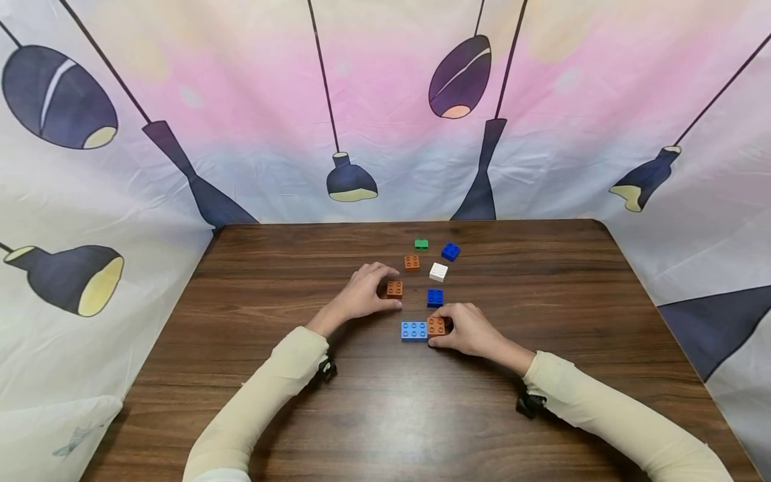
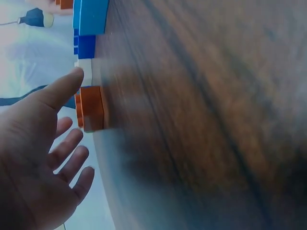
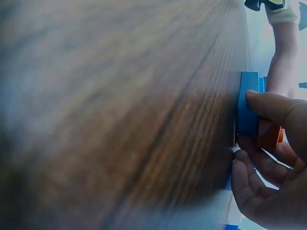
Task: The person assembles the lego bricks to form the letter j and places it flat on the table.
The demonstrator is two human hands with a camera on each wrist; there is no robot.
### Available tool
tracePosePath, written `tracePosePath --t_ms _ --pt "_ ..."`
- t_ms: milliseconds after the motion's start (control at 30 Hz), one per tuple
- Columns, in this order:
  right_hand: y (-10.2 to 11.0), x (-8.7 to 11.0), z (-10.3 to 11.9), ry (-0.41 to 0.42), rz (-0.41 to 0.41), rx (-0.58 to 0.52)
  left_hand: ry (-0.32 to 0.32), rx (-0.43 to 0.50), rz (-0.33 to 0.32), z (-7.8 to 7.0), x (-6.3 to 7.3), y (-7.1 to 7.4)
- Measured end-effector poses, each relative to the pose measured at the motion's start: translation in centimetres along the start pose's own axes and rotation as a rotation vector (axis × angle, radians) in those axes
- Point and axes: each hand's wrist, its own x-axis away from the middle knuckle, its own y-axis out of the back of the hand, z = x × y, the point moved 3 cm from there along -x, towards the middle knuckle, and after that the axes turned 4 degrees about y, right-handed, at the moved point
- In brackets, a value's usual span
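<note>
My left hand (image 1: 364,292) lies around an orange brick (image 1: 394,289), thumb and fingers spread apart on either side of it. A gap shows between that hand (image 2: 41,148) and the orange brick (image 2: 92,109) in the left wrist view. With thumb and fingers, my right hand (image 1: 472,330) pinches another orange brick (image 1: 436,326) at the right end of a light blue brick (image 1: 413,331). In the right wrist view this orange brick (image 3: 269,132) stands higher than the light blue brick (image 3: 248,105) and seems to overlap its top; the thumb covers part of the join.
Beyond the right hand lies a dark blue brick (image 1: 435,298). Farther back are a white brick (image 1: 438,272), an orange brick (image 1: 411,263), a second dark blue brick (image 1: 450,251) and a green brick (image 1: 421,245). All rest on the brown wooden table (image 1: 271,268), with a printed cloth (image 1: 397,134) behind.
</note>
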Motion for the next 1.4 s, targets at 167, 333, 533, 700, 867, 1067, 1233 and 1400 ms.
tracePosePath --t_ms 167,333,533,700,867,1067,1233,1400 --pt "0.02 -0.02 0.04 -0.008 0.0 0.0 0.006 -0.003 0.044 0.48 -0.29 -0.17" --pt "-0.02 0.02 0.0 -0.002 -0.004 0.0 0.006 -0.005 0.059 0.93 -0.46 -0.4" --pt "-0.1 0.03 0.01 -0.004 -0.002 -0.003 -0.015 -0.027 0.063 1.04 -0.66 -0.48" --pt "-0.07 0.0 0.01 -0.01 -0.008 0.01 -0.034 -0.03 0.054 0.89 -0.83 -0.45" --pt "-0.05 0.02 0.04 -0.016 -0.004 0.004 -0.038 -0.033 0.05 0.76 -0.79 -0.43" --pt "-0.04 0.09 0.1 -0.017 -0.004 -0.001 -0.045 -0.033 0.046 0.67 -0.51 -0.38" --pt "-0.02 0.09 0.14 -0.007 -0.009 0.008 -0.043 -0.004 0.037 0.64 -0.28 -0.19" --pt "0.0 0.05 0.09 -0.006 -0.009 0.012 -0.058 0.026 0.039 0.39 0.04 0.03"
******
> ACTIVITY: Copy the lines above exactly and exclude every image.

> ANSWER BELOW:
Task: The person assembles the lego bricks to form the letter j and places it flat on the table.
The demonstrator is two human hands with a camera on each wrist; there is no robot.
### Available tool
tracePosePath, written `tracePosePath --t_ms _ --pt "_ ..."`
- t_ms: milliseconds after the motion's start (control at 30 Hz), one per tuple
- Columns, in this order:
  right_hand: y (-10.2 to 11.0), x (-8.7 to 11.0), z (-10.3 to 11.9), ry (-0.41 to 0.42), rz (-0.41 to 0.41), rx (-0.58 to 0.52)
  left_hand: ry (-0.32 to 0.32), rx (-0.43 to 0.50), rz (-0.33 to 0.32), z (-7.8 to 7.0), x (-6.3 to 7.3), y (-7.1 to 7.4)
- Measured end-effector poses, each relative to the pose measured at the motion's start: translation in centimetres along the start pose's own axes and rotation as a rotation vector (axis × angle, radians) in those axes
- Point and axes: each hand's wrist, its own x-axis away from the middle knuckle, its own y-axis out of the back of the hand, z = x × y, the point moved 3 cm from there along -x, towards the middle knuckle, and after that the axes turned 4 degrees about y, right-handed, at the moved point
- In brackets, a value's usual span
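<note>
My left hand (image 1: 364,292) lies around an orange brick (image 1: 394,289), thumb and fingers spread apart on either side of it. A gap shows between that hand (image 2: 41,148) and the orange brick (image 2: 92,109) in the left wrist view. With thumb and fingers, my right hand (image 1: 472,330) pinches another orange brick (image 1: 436,326) at the right end of a light blue brick (image 1: 413,331). In the right wrist view this orange brick (image 3: 269,132) stands higher than the light blue brick (image 3: 248,105) and seems to overlap its top; the thumb covers part of the join.
Beyond the right hand lies a dark blue brick (image 1: 435,298). Farther back are a white brick (image 1: 438,272), an orange brick (image 1: 411,263), a second dark blue brick (image 1: 450,251) and a green brick (image 1: 421,245). All rest on the brown wooden table (image 1: 271,268), with a printed cloth (image 1: 397,134) behind.
</note>
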Motion for the next 1.4 s, targets at 167, 333, 533, 700, 867, 1067, 1233 and 1400 ms.
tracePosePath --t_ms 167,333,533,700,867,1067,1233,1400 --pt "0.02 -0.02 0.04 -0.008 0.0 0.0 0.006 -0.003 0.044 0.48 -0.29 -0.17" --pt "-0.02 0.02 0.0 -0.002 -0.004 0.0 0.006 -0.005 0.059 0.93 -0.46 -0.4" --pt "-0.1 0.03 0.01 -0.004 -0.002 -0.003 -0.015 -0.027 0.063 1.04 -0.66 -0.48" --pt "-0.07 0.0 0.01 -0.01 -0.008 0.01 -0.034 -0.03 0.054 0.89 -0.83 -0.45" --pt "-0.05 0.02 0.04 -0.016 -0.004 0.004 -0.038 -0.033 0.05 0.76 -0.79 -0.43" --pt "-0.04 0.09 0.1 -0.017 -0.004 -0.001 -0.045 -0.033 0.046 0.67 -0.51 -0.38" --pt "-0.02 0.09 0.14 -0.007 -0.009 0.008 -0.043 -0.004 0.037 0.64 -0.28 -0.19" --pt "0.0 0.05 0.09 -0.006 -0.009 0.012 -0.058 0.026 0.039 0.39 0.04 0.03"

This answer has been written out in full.